Mary married James in 1972 and moved to Randalstown where she joined the parish branch of the Society. She has served on the Council of Apostolic Work and held the offices of Secretary and Treasurer before being appointed Diocesan President in 2017, a role which she still holds.
She also served on the Parish Pastoral Council for four years and is a Minister of the Word. Mary and Jim have five children and five grandchildren.
Maundy money (source: The Royal Mint)
The Royal Maundy is an ancient ceremony, inspired by The Bible. On the day before Good Friday, Jesus washed the feet of his disciples and commanded them to ‘Love one another’. By the thirteenth century the Royal Family was taking part in similar ceremonies. By washing the feet of the poor and giving money and gifts, they were showing humility and compassion.
When Henry IV became king, he introduced a new tradition, deciding to give the same number of gifts as his age. So, for instance, when the monarch was forty, he gave forty of his subjects Maundy gifts. It became the custom for the sovereign to perform the ceremony, and the event became known as the Royal Maundy.
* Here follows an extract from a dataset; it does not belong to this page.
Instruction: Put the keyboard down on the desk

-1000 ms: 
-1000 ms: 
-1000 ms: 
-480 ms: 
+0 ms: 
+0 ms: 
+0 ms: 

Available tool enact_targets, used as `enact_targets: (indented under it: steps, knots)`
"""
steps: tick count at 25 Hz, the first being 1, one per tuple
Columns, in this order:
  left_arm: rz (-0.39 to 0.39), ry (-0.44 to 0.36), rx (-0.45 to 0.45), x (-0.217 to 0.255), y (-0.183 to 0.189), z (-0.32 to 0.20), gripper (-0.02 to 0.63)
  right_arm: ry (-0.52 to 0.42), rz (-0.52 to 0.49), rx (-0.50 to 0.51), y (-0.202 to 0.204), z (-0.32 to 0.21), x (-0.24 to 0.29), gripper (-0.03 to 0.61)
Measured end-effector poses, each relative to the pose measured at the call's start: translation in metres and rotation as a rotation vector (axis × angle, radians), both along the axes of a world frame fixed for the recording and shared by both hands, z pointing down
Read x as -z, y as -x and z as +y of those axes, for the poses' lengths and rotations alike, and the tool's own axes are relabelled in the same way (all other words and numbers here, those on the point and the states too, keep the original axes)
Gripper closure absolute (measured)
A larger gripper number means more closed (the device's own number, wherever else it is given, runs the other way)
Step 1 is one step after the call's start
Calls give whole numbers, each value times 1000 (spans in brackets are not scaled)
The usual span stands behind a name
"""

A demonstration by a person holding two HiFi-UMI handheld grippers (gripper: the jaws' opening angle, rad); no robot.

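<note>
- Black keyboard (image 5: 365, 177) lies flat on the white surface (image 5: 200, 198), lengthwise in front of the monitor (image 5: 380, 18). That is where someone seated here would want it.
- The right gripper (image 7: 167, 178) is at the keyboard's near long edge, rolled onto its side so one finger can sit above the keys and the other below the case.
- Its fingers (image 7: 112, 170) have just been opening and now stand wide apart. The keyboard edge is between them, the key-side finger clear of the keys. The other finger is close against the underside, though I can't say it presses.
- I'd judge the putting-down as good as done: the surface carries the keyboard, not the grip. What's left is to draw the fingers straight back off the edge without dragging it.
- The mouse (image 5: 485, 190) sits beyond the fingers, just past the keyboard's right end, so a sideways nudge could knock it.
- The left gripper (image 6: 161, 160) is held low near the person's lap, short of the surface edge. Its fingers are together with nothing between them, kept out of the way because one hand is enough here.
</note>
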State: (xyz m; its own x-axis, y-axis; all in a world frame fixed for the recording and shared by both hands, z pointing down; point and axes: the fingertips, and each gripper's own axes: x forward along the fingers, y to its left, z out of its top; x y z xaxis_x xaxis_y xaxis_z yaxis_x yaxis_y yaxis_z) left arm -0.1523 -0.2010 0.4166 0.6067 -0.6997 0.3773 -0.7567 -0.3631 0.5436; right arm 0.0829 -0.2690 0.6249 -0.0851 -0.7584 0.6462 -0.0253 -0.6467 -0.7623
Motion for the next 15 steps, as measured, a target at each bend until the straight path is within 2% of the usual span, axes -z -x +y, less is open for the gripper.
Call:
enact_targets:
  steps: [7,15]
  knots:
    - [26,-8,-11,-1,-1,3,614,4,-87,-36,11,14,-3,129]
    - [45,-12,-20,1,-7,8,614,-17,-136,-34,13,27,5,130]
The first Maundy money ceremony took place in the reign of Charles II, when the king gave people undated hammered coins in 1662.
The tradition of the king or queen washing the feet of the poor faded out in the eighteenth century, but the monarch still gave people food and clothing. By the nineteenth century the tradition had changed again, and the monarch simply gave people the Maundy money.